■ Requirement
Whatever appears in the data below, copy it exactly.
[Supplied information — start]
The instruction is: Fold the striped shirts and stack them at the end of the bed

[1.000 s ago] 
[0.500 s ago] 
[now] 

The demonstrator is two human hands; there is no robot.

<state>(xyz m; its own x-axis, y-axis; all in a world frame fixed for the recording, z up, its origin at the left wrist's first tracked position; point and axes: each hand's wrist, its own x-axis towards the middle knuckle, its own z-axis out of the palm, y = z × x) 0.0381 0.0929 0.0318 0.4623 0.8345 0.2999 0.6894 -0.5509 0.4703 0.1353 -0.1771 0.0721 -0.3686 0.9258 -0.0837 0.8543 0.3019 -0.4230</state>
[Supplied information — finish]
■ Expected answer
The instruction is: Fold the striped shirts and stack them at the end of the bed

[1.000 s ago] 
[0.500 s ago] 
[now] 

The demonstrator is two human hands; there is no robot.

<state>(xyz m; its own x-axis, y-axis; all in a world frame fixed for the recording, z up, its origin at the left wrist's first tracked position; point and axes: each hand's wrist, its own x-axis towards the middle knuckle, its own z-axis out of the palm, y = z × x) 0.0381 0.0929 0.0318 0.4623 0.8345 0.2999 0.6894 -0.5509 0.4703 0.1353 -0.1771 0.0721 -0.3686 0.9258 -0.0837 0.8543 0.3019 -0.4230</state>

No additional work is needed on this exercise.